[WHAT IS BEING ASKED]: Reproduce the listing below as it stands. Leave out each image.

[SOURCE DATA]:
* * *
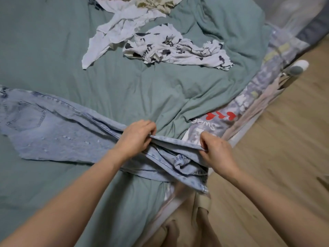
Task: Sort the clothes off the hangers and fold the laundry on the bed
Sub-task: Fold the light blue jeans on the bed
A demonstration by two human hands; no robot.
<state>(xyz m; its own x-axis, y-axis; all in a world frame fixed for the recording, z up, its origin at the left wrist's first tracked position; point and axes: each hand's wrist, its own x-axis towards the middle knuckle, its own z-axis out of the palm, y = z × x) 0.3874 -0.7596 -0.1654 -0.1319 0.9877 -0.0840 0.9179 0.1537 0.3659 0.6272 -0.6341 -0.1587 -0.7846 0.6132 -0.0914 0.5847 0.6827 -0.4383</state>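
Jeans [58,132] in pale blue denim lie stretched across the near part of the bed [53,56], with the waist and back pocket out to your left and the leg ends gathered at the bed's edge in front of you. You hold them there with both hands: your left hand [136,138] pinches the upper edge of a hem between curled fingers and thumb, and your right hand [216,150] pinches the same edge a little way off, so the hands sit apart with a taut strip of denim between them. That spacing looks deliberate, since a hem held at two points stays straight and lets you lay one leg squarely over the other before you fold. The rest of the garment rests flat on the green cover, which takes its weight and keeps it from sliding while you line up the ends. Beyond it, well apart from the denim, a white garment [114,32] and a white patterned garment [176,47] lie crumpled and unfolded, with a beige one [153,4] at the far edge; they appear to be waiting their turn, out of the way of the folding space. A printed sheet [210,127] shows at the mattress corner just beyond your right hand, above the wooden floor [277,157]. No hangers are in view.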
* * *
[RESULT BELOW]:
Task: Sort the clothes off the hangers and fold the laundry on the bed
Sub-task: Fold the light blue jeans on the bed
A demonstration by two human hands; no robot.
<state>(xyz m; its own x-axis, y-axis; all in a world frame fixed for the recording, z up, its origin at the left wrist's first tracked position; point and axes: each hand's wrist, its own x-axis towards the middle knuckle, its own z-axis out of the palm, y = z × x) 0.3874 -0.7596 -0.1654 -0.1319 0.9877 -0.0840 0.9179 0.1537 0.3659 0.6272 -0.6341 -0.1587 -0.7846 0.6132 -0.0914 0.5847 0.6827 -0.4383</state>
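Jeans [58,132] in pale blue denim lie stretched across the near part of the bed [53,56], with the waist and back pocket out to your left and the leg ends gathered at the bed's edge in front of you. You hold them there with both hands: your left hand [136,138] pinches the upper edge of a hem between curled fingers and thumb, and your right hand [216,150] pinches the same edge a little way off, so the hands sit apart with a taut strip of denim between them. That spacing looks deliberate, since a hem held at two points stays straight and lets you lay one leg squarely over the other before you fold. The rest of the garment rests flat on the green cover, which takes its weight and keeps it from sliding while you line up the ends. Beyond it, well apart from the denim, a white garment [114,32] and a white patterned garment [176,47] lie crumpled and unfolded, with a beige one [153,4] at the far edge; they appear to be waiting their turn, out of the way of the folding space. A printed sheet [210,127] shows at the mattress corner just beyond your right hand, above the wooden floor [277,157]. No hangers are in view.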

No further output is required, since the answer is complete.